Brief
An identical copy of the listing below is all the answer should contain.

Data block
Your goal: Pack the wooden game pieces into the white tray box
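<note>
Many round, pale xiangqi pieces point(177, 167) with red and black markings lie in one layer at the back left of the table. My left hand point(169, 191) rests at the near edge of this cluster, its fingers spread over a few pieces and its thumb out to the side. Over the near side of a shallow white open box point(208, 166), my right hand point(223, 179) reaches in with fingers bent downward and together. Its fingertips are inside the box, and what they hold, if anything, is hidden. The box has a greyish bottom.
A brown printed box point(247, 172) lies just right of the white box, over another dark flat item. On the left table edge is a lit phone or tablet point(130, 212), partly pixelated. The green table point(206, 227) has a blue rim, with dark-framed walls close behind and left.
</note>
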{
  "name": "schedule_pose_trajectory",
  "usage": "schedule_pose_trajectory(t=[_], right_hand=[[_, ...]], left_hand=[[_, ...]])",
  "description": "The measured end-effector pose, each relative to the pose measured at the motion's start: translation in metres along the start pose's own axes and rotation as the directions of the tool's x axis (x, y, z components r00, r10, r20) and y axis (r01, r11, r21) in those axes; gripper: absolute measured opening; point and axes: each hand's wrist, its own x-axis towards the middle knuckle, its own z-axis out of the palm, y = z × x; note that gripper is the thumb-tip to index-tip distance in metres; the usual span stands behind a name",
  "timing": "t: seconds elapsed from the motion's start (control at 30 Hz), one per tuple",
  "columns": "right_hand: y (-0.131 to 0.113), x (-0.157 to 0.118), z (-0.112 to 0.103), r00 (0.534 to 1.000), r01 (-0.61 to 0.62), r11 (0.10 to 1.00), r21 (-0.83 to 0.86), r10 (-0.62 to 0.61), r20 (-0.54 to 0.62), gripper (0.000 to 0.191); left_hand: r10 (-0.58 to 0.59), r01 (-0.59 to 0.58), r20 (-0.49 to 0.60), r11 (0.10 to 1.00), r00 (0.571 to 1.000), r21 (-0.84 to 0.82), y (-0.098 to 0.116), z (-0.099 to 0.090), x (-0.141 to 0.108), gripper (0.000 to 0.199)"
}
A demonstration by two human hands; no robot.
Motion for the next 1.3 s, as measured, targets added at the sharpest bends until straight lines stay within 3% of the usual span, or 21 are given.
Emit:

Task answer
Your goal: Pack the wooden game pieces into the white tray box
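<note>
Many round, pale xiangqi pieces point(177, 167) with red and black markings lie in one layer at the back left of the table. My left hand point(169, 191) rests at the near edge of this cluster, its fingers spread over a few pieces and its thumb out to the side. Over the near side of a shallow white open box point(208, 166), my right hand point(223, 179) reaches in with fingers bent downward and together. Its fingertips are inside the box, and what they hold, if anything, is hidden. The box has a greyish bottom.
A brown printed box point(247, 172) lies just right of the white box, over another dark flat item. On the left table edge is a lit phone or tablet point(130, 212), partly pixelated. The green table point(206, 227) has a blue rim, with dark-framed walls close behind and left.
</note>
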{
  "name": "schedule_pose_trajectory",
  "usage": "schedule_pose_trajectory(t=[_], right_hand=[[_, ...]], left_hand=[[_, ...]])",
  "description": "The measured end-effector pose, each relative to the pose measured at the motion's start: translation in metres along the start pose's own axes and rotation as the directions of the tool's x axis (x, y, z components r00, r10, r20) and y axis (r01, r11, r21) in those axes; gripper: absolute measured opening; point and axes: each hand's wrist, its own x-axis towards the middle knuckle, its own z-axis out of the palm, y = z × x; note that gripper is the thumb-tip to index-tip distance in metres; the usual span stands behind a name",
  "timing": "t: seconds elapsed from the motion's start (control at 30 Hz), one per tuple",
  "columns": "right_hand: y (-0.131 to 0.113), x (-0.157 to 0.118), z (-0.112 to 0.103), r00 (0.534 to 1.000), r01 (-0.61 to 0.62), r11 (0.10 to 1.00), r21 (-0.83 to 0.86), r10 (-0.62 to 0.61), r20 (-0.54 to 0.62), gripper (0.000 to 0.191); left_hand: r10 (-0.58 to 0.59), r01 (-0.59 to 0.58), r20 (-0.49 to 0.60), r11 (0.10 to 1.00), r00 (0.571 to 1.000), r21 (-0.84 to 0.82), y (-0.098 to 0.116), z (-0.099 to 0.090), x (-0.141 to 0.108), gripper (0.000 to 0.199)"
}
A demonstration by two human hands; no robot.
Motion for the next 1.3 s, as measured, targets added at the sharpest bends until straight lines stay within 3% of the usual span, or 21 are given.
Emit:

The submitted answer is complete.